Web Scraping (Chocolate Scraping with Beautiful Soup Q12)

I am creating a DataFrame but am getting a ValueError:

import codecademylib3_seaborn from bs4 import BeautifulSoup import requests import pandas as pd import matplotlib.pyplot as plt import numpy as np webpage = requests.get("https://content.codecademy.com/courses/beautifulsoup/cacao/index.html") soup = BeautifulSoup(webpage.content, "html.parser") soup.find_all(attrs={"class", "Rating"}) ratings = [] for rating in soup.select(".Rating")[1]: ratings.append(float(rating)) plt.hist(ratings) plt.show() comp_tags = soup.select(".Company") companies = [] for name in comp_tags[1:]: companies.append(name.get_text()) d = {"Company": companies, "Rating": ratings} df = pd.DataFrame.from_dict(d)

Not quite sure what would throw the error here…

It mentions which line causes the error, that doesn’t mean the issue starts from there, things can often propagate, but it is a good place to start looking. It mentions that certain arrays are not the same length; maybe it’s worth having a close look at the contents of d.

Thanks, that’s a really helpful tip.
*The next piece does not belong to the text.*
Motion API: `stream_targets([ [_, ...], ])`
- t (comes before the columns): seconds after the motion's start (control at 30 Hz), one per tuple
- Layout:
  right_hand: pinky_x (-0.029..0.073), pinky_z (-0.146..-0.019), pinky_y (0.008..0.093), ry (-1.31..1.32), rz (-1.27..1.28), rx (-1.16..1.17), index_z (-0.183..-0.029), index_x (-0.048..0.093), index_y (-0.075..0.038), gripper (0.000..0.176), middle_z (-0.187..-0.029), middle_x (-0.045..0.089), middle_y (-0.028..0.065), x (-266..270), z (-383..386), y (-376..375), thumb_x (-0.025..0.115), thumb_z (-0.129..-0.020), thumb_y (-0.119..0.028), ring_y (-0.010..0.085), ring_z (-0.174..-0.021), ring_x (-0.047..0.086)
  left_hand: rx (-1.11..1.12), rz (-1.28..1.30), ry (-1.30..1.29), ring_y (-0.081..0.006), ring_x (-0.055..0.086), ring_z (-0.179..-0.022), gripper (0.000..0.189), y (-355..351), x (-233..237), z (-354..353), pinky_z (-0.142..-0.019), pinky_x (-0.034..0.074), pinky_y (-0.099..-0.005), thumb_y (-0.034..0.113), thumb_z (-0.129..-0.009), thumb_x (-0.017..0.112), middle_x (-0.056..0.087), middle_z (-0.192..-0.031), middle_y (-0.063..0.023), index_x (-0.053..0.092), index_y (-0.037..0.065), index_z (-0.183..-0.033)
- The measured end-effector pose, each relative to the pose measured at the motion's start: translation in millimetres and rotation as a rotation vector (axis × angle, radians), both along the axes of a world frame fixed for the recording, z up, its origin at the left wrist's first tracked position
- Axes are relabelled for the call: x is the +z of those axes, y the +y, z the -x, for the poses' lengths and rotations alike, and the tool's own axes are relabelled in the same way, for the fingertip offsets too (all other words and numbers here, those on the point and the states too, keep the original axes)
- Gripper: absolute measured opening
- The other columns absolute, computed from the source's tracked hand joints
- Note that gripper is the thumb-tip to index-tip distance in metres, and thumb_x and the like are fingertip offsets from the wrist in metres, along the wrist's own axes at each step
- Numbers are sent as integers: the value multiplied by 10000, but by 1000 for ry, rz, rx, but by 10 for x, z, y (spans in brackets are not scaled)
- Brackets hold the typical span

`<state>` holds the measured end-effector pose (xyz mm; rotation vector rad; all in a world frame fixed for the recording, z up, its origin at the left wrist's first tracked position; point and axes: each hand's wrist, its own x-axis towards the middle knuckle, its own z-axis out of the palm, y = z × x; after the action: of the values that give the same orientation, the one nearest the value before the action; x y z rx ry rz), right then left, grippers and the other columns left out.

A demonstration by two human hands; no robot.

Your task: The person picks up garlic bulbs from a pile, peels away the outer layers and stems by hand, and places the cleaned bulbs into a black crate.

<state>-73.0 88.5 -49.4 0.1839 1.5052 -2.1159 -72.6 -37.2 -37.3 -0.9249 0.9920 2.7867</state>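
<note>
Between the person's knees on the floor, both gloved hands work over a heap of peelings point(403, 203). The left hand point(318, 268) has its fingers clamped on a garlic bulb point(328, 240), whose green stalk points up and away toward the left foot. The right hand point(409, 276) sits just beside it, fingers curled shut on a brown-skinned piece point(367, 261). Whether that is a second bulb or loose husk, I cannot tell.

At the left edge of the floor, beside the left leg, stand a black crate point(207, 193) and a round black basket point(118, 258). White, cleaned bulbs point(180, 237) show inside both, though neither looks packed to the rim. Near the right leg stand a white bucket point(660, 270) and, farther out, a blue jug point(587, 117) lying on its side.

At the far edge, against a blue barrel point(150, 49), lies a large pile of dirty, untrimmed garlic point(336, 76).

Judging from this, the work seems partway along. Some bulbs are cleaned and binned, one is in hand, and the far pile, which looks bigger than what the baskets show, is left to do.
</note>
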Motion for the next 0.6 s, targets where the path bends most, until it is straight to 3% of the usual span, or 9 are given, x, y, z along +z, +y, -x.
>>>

I think my error goes back to line 22 where I’m having trouble converting ‘rating’ to a float().

When it refers to arrays needing to be the same length, is the array the column of data? I’m not sure what is referred to here when the program refers to an array.

1 Like

Just in case you’re not familiar with them, a lot of pandas options are based on/related to numpy which uses arrays as a data type- numpy.ndarray — NumPy v1.21 Manual. These aren’t restricted to a single type or a single dimensions but in most simpler cases are sequences of a single type (e.g. 500 inits), which allows for a lot of memory and speed improvements for mathematical operations (pandas will try to use something like this for a DataSeries if it can).

Back to pandas again, typical DataFrames act like 2D tabular data (database or spreadsheet style) pandas.DataFrame — pandas 1.3.2 documentation. The docs even mention you can often treat DataFrames as a dictionary for DataSeries objects- pandas.Series — pandas 1.3.2 documentation. Each series would then contain some kind of array for its rows.

As the DataFrame is 2D tabular data the number of rows should match (even if that means sticking in NaNs or similar).

So back to the actual error :grin:, if you’re passing a dictionary to pandas it will typically treat the keys as column names and the values as the rows for that column. So it’s very useful to know what’s in the dictionary d as the keys and values are expected to become a tabular data structure.

could be possible build web scraping from jupyter-dash mate?

I haven’t heard of jupyter dash-mate. Have you used it before?